Regulation of Coagulation

  • Anticoagulants and thrombolytics prevent excessive clotting. - Mechanisms include the swift removal and dilution of clotting factors, and inhibition of activated factors.

  • Factors regulating clotting:

    • Antithrombin III: Inactivates unbound thrombin in circulation.

    • Heparin: Enhances the effect of antithrombin III.

    • Endothelial cells: Secrete substances like nitric oxide for vasodilation and prostacyclin to inhibit platelet aggregation.

    • Vitamin E quinone: A potent anticoagulant formed when vitamin E reacts with oxygen.

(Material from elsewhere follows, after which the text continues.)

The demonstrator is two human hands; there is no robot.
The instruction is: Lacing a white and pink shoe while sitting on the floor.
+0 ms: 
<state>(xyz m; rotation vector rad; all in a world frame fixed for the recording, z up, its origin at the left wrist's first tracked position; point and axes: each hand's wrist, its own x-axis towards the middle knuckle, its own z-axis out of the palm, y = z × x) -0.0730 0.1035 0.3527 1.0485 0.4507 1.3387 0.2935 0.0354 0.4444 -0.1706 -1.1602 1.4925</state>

    • Protein C: Activated by protein S to degrade factors Va and VIIIa, limiting clot formation.

Disorders of Hemostasis

Thromboembolic Disorders

  • Result in undesirable clot formations (thrombi) in unbroken blood vessels, potentially leading to tissue death.

  • Thrombus: A clot persisting in an unbroken vessel, often found in veins due to lower blood flow.

    • Example: Deep vein thrombosis (DVT).

  • Embolus: A thrombus that detaches and travels throughout the bloodstream, potentially blocking smaller vessels.

    • Example: Pulmonary embolism or cerebral embolism.

  • Risk factors include atherosclerosis, inflammation, and blood stasis from immobility.

Anticoagulant Drugs

  • Aspirin: Reduces platelet stickiness.

  • Heparin: Administered clinically in cardiac care.

  • Warfarin: Used in patients with atrial fibrillation.

  • Dabigatran: Direct thrombin inhibitor.

Bleeding Disorders

  • Thrombocytopenia: Deficient levels of circulating platelets leading to spontaneous bleeding.

    • Treatment includes platelet transfusions.

  • Impaired Liver Function: Affects the synthesis of clotting factors, often resulting from vitamin K deficiency or liver disease.

  • Hemophilia: Genetic disorders leading to deficiencies in specific clotting factors.

    • Hemophilia A: Due to factor VIII deficiency.

    • Hemophilia B: Factor IX deficiency.

    • Hemophilia C: Factor XI deficiency.

    • Symptoms include prolonged bleeding, especially into joints.

    • Treatment involves genetically engineered factor replacements to prevent the need for plasma transfusions.

Disseminated Intravascular Coagulation (DIC)

  • Characterized by widespread clotting and severe bleeding.

  • Occurs due to an overstimulation of the clotting cascade, resulting in depleted clotting factors, leading to severe bleeding even when blood vessels remain intact.

  • Can be triggered by conditions like septicemia or complications during pregnancy.